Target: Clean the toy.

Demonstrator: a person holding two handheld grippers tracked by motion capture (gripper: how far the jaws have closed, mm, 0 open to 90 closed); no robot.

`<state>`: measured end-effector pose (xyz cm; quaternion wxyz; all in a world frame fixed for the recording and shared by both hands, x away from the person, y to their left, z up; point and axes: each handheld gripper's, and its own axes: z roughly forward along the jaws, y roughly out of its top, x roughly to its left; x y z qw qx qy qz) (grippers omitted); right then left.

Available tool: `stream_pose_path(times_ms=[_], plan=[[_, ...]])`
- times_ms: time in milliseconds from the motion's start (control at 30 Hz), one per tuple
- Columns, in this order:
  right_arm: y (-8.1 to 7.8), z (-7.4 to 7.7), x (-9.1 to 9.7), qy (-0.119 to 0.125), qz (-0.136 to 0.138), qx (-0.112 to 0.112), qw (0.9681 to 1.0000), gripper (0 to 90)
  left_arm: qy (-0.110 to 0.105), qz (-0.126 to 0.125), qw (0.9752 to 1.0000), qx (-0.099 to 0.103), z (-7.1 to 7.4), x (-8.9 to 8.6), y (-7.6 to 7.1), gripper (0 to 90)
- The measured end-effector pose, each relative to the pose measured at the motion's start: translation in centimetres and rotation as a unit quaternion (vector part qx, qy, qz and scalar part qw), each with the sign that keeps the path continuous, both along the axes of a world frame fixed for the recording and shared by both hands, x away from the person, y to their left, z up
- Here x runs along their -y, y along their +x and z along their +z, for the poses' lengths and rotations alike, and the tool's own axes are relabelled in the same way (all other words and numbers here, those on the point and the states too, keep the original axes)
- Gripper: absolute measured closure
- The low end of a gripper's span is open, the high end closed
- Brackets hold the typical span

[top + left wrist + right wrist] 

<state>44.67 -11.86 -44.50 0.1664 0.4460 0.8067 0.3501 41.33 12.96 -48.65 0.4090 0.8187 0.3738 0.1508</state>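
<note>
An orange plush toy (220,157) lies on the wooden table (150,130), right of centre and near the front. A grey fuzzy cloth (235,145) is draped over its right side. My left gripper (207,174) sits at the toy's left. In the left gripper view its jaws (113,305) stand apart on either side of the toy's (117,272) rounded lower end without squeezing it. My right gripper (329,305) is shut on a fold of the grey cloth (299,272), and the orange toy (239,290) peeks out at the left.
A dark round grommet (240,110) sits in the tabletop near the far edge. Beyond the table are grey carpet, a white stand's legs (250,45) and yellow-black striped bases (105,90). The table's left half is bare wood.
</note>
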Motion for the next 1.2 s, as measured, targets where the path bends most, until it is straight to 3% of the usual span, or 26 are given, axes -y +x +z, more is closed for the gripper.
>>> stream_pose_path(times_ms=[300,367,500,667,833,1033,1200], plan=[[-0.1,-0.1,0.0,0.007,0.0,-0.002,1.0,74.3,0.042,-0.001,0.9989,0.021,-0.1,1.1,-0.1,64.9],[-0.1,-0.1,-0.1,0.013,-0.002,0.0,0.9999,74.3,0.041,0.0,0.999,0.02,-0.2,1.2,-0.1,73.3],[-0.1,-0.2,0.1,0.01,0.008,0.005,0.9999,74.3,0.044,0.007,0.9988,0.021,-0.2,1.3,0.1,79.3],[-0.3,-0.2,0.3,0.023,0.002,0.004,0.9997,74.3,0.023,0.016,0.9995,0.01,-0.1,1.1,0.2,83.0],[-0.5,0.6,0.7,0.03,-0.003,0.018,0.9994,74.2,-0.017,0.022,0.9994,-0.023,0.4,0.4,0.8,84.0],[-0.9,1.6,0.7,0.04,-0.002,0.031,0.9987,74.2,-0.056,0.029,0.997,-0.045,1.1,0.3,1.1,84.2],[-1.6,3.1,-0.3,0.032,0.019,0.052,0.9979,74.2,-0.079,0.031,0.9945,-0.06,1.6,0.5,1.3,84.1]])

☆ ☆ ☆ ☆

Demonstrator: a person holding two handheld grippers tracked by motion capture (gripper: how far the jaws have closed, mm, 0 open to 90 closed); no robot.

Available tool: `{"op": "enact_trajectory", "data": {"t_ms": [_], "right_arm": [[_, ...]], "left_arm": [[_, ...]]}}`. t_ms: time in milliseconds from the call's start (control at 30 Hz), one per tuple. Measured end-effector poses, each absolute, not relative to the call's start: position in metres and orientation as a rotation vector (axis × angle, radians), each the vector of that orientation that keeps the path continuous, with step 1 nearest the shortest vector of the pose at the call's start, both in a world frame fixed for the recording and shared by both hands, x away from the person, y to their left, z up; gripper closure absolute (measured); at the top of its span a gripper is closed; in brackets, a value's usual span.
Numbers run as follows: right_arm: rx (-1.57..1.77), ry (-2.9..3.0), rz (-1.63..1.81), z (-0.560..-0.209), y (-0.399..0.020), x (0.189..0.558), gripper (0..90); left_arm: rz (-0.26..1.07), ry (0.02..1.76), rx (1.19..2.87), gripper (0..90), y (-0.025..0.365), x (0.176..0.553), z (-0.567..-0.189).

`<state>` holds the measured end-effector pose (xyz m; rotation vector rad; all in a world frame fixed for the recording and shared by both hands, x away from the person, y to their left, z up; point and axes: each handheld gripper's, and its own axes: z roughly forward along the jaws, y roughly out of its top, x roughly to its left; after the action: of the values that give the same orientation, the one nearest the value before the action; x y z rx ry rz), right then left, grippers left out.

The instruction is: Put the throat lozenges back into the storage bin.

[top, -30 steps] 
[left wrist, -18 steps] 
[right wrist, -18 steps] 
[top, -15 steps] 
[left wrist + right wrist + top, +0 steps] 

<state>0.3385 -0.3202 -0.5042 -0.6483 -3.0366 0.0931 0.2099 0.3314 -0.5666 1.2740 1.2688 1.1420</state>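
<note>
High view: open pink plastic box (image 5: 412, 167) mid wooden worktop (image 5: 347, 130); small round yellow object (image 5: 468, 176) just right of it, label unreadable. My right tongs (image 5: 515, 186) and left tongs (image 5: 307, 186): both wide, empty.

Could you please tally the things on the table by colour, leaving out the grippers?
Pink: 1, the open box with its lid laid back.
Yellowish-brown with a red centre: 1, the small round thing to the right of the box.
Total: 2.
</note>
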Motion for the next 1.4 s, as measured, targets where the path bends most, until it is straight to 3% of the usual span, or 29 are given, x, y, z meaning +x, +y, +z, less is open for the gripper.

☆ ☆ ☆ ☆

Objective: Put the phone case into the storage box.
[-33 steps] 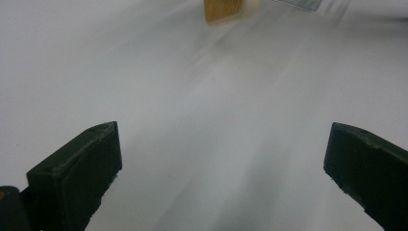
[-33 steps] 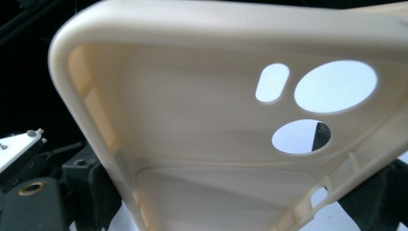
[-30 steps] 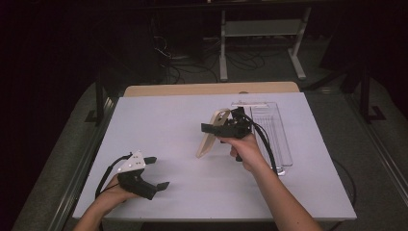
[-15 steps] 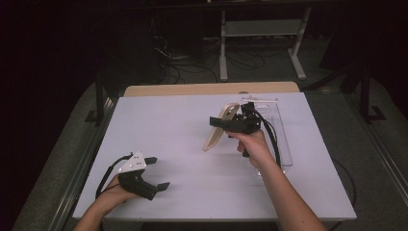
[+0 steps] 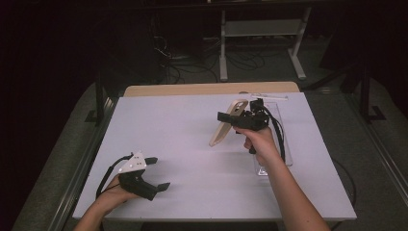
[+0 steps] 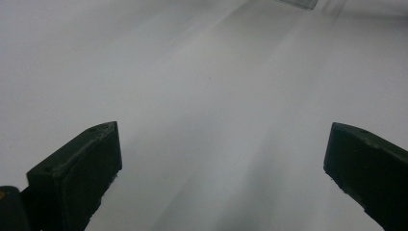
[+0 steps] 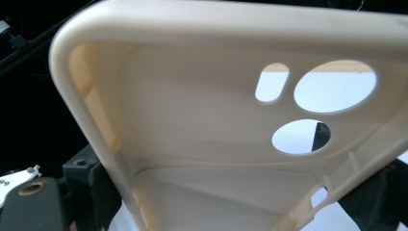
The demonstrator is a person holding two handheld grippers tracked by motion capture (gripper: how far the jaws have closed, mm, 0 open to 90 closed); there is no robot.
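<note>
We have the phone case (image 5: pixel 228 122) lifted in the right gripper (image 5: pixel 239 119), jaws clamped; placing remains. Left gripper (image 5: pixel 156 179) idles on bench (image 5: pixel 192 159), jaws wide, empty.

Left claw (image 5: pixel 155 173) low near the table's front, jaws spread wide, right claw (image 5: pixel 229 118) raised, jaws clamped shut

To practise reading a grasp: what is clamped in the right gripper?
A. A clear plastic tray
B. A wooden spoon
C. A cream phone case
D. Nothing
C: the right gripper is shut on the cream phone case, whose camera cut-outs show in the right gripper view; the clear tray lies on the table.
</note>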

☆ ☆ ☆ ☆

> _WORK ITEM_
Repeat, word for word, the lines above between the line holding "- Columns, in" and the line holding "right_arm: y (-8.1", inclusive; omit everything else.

> _WRITTEN SOLUTION_
- Columns, in this order:
  right_arm: y (-8.1 to 7.8), z (-7.4 to 7.7), x (-9.1 to 9.7), qy (-0.119 to 0.125), qz (-0.136 to 0.138), qx (-0.112 to 0.112), qw (0.9681 to 1.0000), gripper (0 to 90)

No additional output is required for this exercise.